◆ WORK TASK:
In the entries below, find each line with the word "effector" and return it.

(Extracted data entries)
* * * *

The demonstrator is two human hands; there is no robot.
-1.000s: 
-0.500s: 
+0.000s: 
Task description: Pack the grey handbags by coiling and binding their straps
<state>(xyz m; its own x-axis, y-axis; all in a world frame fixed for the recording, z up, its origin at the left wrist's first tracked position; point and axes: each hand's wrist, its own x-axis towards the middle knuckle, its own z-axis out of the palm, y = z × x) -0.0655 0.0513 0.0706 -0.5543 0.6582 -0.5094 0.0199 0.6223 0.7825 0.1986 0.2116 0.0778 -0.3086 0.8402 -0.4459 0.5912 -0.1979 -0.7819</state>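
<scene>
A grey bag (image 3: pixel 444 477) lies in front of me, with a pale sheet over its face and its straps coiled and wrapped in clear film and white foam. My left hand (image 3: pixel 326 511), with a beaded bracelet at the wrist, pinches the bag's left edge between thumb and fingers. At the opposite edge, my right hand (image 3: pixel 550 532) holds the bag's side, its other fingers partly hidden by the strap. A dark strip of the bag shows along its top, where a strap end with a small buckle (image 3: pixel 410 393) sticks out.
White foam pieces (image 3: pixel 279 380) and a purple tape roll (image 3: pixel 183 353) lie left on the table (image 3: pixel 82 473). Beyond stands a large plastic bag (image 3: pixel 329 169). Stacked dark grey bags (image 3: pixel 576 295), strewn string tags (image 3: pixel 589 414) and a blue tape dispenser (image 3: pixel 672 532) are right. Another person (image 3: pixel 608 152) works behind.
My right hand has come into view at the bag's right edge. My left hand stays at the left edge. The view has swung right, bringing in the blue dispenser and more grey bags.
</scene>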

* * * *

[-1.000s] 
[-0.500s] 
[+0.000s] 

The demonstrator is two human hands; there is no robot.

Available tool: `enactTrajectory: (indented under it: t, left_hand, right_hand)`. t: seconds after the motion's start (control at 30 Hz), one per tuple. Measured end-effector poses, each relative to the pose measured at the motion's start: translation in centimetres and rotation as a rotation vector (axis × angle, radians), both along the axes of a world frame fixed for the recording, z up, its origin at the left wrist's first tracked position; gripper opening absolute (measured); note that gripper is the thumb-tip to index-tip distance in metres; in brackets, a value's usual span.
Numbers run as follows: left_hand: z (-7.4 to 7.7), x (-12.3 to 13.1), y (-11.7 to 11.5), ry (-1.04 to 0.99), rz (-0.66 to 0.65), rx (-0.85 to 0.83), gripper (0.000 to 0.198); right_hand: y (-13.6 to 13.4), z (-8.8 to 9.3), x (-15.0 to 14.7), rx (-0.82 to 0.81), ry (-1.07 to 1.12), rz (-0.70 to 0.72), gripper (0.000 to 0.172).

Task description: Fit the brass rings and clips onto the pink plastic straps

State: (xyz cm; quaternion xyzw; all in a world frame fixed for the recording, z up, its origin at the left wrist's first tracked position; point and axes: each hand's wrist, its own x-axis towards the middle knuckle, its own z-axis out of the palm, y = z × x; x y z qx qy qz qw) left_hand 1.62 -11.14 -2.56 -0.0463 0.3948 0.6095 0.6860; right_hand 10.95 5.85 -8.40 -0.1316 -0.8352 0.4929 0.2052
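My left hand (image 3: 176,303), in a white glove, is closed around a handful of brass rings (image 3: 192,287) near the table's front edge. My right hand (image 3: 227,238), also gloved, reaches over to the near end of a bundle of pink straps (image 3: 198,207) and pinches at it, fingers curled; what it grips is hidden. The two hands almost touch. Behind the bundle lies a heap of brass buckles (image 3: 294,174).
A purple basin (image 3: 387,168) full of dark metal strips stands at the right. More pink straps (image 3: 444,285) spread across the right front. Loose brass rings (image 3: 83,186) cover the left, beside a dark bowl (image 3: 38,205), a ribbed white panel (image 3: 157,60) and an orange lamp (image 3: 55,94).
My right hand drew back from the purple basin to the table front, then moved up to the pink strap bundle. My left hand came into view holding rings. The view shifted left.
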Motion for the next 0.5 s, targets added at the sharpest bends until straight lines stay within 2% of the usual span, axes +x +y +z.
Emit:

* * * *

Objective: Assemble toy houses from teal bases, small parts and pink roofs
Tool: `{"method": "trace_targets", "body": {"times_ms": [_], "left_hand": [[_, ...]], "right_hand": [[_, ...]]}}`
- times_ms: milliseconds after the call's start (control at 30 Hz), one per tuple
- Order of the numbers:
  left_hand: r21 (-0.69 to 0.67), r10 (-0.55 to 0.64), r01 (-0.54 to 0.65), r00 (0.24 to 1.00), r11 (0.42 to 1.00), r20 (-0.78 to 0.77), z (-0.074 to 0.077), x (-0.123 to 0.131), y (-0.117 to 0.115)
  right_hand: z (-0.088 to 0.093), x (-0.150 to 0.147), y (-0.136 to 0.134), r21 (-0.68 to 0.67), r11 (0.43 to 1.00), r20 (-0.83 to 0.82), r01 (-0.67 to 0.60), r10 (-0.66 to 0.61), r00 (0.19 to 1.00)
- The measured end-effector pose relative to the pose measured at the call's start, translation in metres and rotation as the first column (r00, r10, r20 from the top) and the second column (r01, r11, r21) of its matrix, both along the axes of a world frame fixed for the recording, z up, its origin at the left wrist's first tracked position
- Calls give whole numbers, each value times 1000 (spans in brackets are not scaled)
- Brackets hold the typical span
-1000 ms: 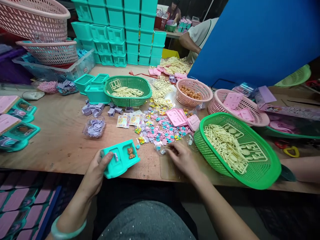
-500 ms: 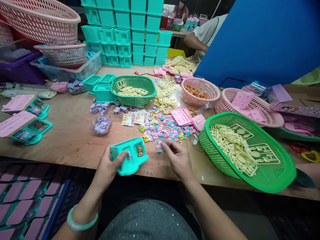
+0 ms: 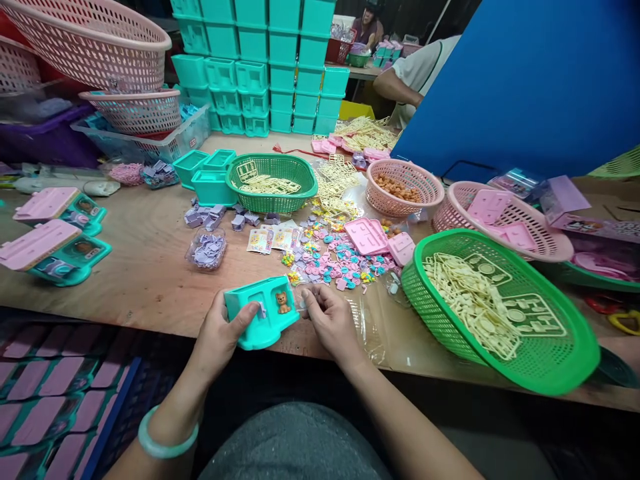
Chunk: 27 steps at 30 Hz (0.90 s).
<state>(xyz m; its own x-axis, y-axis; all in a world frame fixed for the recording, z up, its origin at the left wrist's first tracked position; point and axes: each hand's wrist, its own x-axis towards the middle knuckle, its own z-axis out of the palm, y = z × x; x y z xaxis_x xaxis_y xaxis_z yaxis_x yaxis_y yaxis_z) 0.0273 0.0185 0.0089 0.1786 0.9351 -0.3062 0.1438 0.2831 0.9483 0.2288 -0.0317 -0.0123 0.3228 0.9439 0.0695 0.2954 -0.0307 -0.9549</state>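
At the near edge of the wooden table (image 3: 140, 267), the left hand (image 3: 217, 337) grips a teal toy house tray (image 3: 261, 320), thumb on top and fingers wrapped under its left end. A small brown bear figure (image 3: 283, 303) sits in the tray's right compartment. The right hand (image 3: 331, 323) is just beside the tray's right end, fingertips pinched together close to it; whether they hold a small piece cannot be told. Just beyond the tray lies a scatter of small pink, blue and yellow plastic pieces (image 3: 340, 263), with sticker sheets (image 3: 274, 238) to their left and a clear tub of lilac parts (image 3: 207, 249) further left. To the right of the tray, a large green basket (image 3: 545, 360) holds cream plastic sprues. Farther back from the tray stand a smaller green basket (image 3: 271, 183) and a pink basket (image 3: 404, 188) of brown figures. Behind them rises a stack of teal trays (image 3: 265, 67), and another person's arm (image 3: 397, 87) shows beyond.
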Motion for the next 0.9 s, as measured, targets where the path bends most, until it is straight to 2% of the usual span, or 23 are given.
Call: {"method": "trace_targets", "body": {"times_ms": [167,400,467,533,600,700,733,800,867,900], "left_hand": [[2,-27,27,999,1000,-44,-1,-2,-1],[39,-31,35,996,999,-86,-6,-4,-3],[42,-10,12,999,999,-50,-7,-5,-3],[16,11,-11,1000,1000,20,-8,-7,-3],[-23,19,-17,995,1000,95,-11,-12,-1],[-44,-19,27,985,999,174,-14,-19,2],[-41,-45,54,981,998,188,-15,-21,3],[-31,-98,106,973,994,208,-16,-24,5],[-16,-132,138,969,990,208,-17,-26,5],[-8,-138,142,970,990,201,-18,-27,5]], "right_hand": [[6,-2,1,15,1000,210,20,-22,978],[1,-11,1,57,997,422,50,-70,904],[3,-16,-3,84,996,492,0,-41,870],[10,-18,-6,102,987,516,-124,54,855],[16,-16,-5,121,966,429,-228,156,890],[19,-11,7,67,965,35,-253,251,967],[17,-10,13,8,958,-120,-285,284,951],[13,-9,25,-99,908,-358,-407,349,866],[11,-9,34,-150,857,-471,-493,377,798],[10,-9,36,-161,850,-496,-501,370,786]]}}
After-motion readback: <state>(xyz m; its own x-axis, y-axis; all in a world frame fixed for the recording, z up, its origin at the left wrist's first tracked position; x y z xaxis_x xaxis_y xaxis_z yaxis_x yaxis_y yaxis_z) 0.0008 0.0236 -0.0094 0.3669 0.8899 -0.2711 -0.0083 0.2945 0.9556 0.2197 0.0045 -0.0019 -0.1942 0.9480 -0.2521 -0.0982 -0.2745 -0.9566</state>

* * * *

◆ REPLY TO THE TASK:
Available tool: `enactTrajectory: (indented under it: t, left_hand, right_hand)`. t: seconds after the motion's start (control at 30 Hz), one per tuple. Measured end-effector poses, each relative to the pose measured at the motion's start: translation in centimetres and rotation as a rotation vector (axis × angle, radians), both along the axes of a world frame fixed for the recording, z up, its origin at the left wrist's first tracked position; gripper opening absolute (measured); note that gripper is the thumb-tip to index-tip distance in metres; in brackets, a value's usual span.
- The measured end-effector pose relative to the pose measured at the call's start, translation in metres and rotation as the first column (r00, r10, r20 from the top) and the second column (r01, r11, r21) of its matrix, both along the axes of a world frame fixed for the recording, z up, its origin at the left wrist's first tracked position

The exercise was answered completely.